# What the task requires:
With the pictures removed, please write out every line below exactly as given.

Data extract: Begin

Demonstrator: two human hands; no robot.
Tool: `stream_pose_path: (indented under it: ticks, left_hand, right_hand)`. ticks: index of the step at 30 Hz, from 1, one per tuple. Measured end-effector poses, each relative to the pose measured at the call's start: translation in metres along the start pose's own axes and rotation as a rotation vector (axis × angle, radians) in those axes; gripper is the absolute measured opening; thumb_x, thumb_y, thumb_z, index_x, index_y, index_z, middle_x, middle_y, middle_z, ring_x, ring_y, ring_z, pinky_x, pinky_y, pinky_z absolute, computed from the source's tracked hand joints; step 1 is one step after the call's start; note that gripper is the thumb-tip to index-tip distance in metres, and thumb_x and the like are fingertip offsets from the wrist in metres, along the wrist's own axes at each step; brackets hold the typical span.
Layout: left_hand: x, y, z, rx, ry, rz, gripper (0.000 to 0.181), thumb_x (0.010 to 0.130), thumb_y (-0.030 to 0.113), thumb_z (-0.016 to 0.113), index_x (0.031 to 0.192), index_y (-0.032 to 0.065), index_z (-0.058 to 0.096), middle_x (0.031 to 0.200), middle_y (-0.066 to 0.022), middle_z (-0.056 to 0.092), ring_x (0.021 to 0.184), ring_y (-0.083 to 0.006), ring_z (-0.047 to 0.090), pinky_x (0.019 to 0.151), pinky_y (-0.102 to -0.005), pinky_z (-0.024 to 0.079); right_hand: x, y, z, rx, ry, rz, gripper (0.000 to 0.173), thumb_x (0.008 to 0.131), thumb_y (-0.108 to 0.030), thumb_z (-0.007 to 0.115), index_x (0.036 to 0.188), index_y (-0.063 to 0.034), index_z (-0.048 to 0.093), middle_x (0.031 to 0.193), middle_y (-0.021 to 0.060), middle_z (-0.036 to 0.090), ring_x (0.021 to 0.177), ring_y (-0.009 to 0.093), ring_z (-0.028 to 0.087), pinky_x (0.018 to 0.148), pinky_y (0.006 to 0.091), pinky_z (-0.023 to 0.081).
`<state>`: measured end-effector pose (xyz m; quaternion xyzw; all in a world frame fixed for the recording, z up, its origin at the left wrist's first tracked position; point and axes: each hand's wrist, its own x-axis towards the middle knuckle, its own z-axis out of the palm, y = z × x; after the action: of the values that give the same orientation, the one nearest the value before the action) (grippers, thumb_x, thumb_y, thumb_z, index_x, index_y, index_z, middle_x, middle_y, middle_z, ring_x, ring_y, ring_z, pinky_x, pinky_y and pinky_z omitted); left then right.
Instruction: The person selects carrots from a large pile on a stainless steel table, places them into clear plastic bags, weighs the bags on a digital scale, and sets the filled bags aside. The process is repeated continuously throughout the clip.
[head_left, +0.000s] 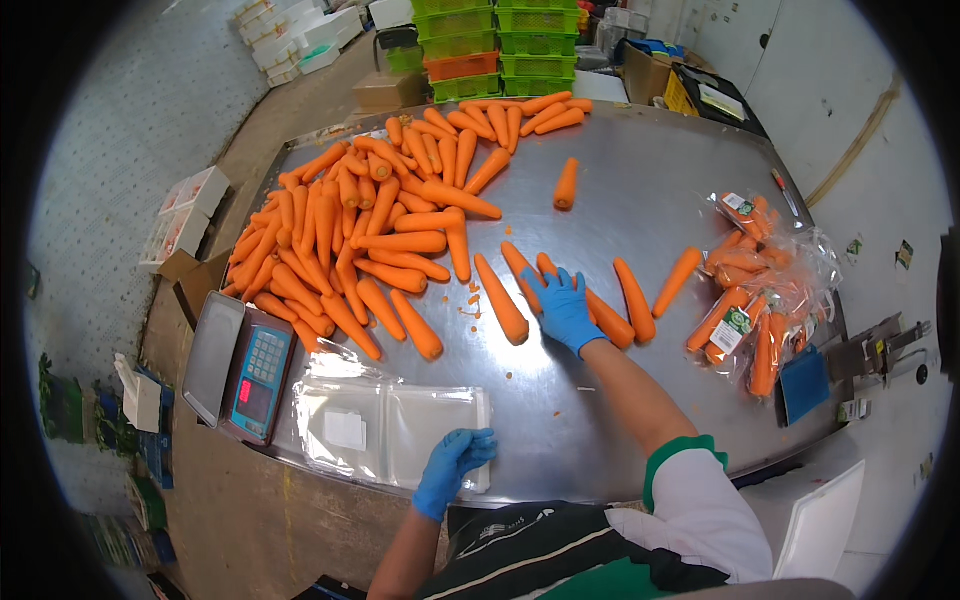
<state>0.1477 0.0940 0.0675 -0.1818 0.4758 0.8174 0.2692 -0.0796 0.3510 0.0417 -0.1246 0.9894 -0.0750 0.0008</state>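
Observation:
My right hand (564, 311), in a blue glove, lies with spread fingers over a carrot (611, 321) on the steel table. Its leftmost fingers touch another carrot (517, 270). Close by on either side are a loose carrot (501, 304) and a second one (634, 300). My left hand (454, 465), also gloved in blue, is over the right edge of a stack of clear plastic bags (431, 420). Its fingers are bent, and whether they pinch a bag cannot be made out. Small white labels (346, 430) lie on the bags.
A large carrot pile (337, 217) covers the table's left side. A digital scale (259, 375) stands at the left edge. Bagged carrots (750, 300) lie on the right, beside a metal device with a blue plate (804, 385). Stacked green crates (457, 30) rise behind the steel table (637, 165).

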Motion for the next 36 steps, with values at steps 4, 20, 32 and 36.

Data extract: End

# Reply:
Demonstrator: two human hands; no robot.
Tool: `stream_pose_path: (indented under it: ticks, left_hand, right_hand)`. ticks: index of the step at 30 Hz, from 1, one per tuple. Measured end-effector poses, each relative to the pose measured at the call's start: translation in metres along the start pose's own axes and rotation as a rotation vector (axis × angle, radians) in those axes; gripper is the absolute measured opening; thumb_x, thumb_y, thumb_z, index_x, index_y, index_z, middle_x, middle_y, middle_z, ring_x, ring_y, ring_z, pinky_x, pinky_y, pinky_z absolute, computed from the source's tracked hand joints; step 1 is one step after the call's start; note that gripper is the thumb-tip to index-tip distance in metres, and thumb_x and the like are fingertip offsets from the wrist in metres, along the wrist's own axes at each step; brackets hold the typical span.
Layout: left_hand: x, y, z, rx, ry, rz, gripper (0.000 to 0.181), thumb_x (0.010 to 0.130), thumb_y (-0.030 to 0.113), thumb_z (-0.016 to 0.113), index_x (0.031 to 0.192), index_y (-0.032 to 0.065), index_z (-0.058 to 0.096), middle_x (0.031 to 0.200), middle_y (-0.066 to 0.022), middle_z (-0.056 to 0.092), ring_x (0.021 to 0.184), ring_y (-0.083 to 0.006), ring_z (-0.047 to 0.090), pinky_x (0.019 to 0.151), pinky_y (-0.102 to -0.005), pinky_z (-0.024 to 0.079); right_hand: x, y, z, rx, ry, rz, gripper (0.000 to 0.173), thumb_x (0.008 to 0.131), thumb_y (-0.108 to 0.030), thumb_z (-0.007 to 0.115), index_x (0.036 to 0.188), index_y (-0.063 to 0.034), index_z (-0.048 to 0.093), middle_x (0.031 to 0.193), middle_y (-0.021 to 0.060), middle_z (-0.036 to 0.090), ring_x (0.021 to 0.177), ring_y (-0.009 to 0.093), ring_z (-0.028 to 0.087), pinky_x (0.018 to 0.148), pinky_y (0.006 to 0.091), pinky_z (-0.023 to 0.081).
`<state>`: measured end-effector pose (xyz m; quaternion xyzw; all in a world frame fixed for the recording, z up, its origin at the left wrist's first tracked position; point and axes: each hand's wrist, its own x-axis towards the middle knuckle, its own z-axis out of the palm, y = z × x; after the action: of the values that give the same orientation, the one nearest the value before the action) (grippers, thumb_x, thumb_y, thumb_z, index_x, index_y, index_z, middle_x, middle_y, middle_z, ring_x, ring_y, ring_z, pinky_x, pinky_y and pinky_z omitted); left then right.
Instruction: The person selects carrots from a large pile on a stainless steel table, places them into clear plastic bags, weighs the bags on a digital scale, and sets the filled bags aside. The process is repeated continuously throughout the clip.
[head_left, +0.000s] 
<state>0.1477 0.0940 0.0675 -0.1818 0.4758 0.8174 0.2692 -0.0796 0.3510 0.0417 -0.1246 0.9894 -0.0750 0.0008</state>
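Observation:
My right hand (564, 311), in a blue glove, lies with spread fingers over a carrot (611, 321) on the steel table. Its leftmost fingers touch another carrot (517, 270). Close by on either side are a loose carrot (501, 304) and a second one (634, 300). My left hand (454, 465), also gloved in blue, is over the right edge of a stack of clear plastic bags (431, 420). Its fingers are bent, and whether they pinch a bag cannot be made out. Small white labels (346, 430) lie on the bags.
A large carrot pile (337, 217) covers the table's left side. A digital scale (259, 375) stands at the left edge. Bagged carrots (750, 300) lie on the right, beside a metal device with a blue plate (804, 385). Stacked green crates (457, 30) rise behind the steel table (637, 165).
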
Motion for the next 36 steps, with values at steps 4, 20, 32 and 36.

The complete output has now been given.